Toward Epistemic Stability: Engineering Consistent Procedures for Industrial LLM Hallucination Reduction
Brian Freeman, Adam Kicklighter, Matt Erdman, Zach Gordon

TL;DR
This paper compares five prompt engineering strategies to reduce hallucinations in industrial large language models, aiming for more consistent and reliable outputs without altering model weights.
Contribution
It introduces and evaluates five novel prompt engineering methods for enhancing the factual consistency of LLM outputs in industrial applications.
Findings
Enhanced Data Registry (M4) achieved 100% positive verdicts in tests.
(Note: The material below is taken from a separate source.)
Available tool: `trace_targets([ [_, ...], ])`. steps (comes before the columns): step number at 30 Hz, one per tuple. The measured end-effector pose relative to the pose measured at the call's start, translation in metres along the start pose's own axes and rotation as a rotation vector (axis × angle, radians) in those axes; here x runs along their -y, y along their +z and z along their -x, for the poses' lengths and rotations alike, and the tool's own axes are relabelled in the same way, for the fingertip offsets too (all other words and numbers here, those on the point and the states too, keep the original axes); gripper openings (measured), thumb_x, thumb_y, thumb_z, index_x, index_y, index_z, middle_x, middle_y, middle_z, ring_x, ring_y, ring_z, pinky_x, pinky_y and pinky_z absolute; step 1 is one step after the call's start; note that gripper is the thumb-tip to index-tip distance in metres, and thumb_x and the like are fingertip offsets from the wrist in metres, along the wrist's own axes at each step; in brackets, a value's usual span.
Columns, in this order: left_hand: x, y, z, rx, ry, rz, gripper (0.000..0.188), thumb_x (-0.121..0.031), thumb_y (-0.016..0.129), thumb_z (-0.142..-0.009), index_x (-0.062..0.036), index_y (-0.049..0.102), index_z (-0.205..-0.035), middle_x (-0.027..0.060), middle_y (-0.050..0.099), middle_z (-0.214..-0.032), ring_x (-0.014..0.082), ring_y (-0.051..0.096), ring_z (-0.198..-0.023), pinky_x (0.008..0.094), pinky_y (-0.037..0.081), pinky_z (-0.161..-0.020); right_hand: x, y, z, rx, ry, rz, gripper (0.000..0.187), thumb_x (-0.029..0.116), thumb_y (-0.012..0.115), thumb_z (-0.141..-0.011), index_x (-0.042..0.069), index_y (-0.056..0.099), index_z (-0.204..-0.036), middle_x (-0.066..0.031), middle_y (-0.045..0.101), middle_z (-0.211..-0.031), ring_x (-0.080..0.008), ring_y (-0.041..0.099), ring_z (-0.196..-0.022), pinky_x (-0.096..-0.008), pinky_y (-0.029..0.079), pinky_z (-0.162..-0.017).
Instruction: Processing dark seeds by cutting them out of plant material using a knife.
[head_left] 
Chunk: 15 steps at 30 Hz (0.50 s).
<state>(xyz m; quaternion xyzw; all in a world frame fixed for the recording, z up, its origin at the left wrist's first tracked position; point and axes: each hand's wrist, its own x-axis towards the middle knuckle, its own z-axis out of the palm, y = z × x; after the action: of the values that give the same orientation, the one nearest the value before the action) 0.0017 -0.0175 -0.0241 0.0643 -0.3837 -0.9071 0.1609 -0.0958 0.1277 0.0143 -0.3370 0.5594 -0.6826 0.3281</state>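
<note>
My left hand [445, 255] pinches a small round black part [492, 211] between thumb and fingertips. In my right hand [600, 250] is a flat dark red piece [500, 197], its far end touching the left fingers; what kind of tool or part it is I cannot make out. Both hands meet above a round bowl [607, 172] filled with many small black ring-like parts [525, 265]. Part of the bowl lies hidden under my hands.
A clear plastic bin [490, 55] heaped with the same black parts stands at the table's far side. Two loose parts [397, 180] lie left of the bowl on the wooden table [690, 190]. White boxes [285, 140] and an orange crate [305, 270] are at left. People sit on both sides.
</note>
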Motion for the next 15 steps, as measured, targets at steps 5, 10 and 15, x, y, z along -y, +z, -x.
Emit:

Method M2 improved from 34% to 80% accuracy after revisions.
M3 and M5 reached 80% and 77% success rates, respectively.
Abstract
Hallucinations in large language models (LLMs) are outputs that are syntactically coherent but factually incorrect or contextually inconsistent. They are persistent obstacles in high-stakes industrial settings such as engineering design, enterprise resource planning, and IoT telemetry platforms. We present and compare five prompt engineering strategies intended to reduce the variance of model outputs and move toward repeatable, grounded results without modifying model weights or creating complex validation models. These methods include: (M1) Iterative Similarity Convergence, (M2) Decomposed Model-Agnostic Prompting, (M3) Single-Task Agent Specialization, (M4) Enhanced Data Registry, and (M5) Domain Glossary Injection. Each method is evaluated against an internal baseline using an LLM-as-Judge framework over 100 repeated runs per method (same fixed task prompt, stochastic decoding at tau…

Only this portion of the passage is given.